Mach number dependence of flow instability around a spiked body

Abstract

A forward-facing aerospike have been identified as a passive flow control device for enhancing the aerodynamic efficiency and reducing the heat transfer in high-speed flows. In addition, it has been reported that the presence of a spike brings in unsteadiness in the form of oscillation and pulsation to the structure. Previous researchers have investigated the aerothermodynamic coefficients, together with offering a detailed explanation of the flow physics and associated unsteadiness, and their dependence on the spike's geometric characteristics (spike nose, and length-to-fore-body diameter ratio, L/D). This work focuses on ascertaining the role of flow speeds (free-stream Mach number), and their energy content, in governing the physics around a spiked body, which is yet to be established. Numerical investigation has been carried out using axisymmetric Navier-Stokes laminar flow solver for Mach number range of 2.0 to 7.0. A round-tip spike with flat-face cylindrical after-body have been simulated for spike length ratio of L/D=2.0, with spike diameter to fore-body diameter of 0.1. The flow unsteadiness has been analyzed with drag and pressure coefficients variation at different Mach numbers.
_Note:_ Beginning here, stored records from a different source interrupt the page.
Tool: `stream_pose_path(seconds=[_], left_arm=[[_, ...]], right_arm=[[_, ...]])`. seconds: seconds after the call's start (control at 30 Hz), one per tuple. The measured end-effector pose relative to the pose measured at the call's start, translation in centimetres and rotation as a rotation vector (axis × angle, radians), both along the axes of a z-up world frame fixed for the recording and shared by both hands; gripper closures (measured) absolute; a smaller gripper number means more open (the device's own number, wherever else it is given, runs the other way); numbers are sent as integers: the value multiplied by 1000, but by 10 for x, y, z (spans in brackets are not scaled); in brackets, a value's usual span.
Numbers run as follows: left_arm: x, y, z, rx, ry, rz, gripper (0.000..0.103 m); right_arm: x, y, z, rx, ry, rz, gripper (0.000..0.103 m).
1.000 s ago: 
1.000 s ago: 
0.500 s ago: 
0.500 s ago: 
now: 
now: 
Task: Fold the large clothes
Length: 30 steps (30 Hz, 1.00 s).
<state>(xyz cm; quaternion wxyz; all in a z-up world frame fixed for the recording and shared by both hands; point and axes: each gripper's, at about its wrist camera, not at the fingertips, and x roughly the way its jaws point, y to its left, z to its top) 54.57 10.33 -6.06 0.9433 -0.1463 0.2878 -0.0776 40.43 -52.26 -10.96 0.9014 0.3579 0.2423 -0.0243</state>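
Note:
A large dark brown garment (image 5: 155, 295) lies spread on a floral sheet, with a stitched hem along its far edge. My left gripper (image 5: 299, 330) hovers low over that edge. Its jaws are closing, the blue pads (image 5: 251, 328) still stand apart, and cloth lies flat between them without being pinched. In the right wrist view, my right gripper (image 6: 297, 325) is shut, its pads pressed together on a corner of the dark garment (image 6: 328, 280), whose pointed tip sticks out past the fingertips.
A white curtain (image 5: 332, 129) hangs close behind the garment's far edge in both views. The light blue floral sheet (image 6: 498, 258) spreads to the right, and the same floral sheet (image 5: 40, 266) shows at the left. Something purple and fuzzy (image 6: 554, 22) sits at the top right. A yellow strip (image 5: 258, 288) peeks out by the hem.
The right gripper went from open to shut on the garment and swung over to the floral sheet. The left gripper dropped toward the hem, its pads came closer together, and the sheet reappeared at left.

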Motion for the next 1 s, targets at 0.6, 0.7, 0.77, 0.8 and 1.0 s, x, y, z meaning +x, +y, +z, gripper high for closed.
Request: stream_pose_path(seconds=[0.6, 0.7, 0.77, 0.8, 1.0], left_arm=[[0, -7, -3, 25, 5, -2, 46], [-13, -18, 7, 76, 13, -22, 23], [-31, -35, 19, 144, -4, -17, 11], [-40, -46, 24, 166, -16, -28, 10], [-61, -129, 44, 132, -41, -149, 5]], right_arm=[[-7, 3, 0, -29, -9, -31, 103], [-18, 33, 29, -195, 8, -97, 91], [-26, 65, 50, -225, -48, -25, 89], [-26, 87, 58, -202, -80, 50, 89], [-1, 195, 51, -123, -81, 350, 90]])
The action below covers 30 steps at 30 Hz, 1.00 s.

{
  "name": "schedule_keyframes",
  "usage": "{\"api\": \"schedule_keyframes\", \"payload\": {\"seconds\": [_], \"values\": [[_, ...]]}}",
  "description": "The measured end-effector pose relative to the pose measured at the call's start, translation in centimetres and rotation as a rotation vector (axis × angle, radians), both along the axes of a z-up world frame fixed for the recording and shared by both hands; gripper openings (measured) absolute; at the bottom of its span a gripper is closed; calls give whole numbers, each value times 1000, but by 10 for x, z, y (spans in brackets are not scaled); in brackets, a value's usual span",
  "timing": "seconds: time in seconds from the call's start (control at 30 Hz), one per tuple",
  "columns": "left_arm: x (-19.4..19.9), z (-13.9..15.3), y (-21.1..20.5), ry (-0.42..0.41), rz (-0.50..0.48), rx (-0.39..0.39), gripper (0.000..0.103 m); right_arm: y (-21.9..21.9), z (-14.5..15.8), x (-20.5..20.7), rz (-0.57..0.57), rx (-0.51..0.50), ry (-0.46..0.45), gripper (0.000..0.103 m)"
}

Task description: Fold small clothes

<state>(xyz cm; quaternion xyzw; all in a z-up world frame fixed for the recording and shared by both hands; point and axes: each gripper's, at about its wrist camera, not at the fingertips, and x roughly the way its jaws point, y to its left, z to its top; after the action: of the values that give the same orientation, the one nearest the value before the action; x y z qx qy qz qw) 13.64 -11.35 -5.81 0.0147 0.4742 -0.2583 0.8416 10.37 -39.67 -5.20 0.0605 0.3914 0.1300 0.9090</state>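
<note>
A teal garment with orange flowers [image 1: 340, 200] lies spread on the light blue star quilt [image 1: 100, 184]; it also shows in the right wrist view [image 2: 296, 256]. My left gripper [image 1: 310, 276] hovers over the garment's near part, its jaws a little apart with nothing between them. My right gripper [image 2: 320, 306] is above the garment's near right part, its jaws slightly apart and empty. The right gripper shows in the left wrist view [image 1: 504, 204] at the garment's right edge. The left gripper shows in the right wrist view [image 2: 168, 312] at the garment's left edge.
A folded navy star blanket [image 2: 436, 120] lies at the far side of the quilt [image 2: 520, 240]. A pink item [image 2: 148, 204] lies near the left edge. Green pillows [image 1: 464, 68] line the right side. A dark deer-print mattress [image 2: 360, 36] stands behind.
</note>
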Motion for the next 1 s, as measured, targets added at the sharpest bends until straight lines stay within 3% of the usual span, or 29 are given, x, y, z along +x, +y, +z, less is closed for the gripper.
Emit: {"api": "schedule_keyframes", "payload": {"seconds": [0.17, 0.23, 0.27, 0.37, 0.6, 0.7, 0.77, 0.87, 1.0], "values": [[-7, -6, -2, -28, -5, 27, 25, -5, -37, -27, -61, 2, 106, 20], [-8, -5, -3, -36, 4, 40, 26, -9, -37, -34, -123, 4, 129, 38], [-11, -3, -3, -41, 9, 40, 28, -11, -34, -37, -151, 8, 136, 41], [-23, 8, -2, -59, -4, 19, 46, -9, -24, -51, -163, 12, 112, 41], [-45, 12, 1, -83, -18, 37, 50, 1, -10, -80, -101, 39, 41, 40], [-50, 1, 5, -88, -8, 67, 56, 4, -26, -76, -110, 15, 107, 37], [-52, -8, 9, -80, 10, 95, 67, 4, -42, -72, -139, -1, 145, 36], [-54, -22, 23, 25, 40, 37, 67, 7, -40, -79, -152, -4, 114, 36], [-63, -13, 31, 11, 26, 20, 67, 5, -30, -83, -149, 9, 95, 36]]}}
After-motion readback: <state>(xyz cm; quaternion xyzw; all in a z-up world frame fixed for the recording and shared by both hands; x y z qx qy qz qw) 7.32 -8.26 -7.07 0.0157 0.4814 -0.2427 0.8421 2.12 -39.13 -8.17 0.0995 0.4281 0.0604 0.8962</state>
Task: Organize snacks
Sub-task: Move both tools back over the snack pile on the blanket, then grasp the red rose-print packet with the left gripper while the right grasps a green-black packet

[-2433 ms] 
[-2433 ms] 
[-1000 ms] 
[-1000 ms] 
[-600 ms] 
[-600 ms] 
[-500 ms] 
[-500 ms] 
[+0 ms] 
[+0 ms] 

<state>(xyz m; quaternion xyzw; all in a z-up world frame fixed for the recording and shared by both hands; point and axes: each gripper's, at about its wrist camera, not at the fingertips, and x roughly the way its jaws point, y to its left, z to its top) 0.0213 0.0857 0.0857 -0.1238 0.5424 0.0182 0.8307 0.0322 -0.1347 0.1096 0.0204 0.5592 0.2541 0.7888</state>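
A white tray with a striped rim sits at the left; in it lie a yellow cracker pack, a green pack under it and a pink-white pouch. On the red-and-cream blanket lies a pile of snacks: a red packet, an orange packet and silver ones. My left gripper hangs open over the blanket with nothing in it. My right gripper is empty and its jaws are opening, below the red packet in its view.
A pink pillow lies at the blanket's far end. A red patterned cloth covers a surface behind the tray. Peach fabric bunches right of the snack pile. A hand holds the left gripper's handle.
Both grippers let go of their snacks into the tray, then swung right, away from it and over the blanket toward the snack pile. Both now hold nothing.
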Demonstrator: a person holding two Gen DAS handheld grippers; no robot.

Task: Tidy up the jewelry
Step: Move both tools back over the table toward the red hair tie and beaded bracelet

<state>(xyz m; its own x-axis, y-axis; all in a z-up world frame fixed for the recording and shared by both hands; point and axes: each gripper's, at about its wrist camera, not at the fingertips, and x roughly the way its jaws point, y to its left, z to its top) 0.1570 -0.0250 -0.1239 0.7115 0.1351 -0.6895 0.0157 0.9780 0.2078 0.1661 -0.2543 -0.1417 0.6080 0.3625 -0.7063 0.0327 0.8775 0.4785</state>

It was found that the flow field around the spiked blunt nose behaves in pulsation mode at lower Mach numbers 2, 3 and transition to oscillatory mode at higher Mach numbers 5, 6 and 7, while remain almost stable at Mach 4. The limit of Strouhal Number for characterizing the pulsation and oscillation modes at various Mach numbers for spike length of L/D = 2 with flat after-body is observed as 0.2, however it may very well depend on other geometric parameters of spike and after-body.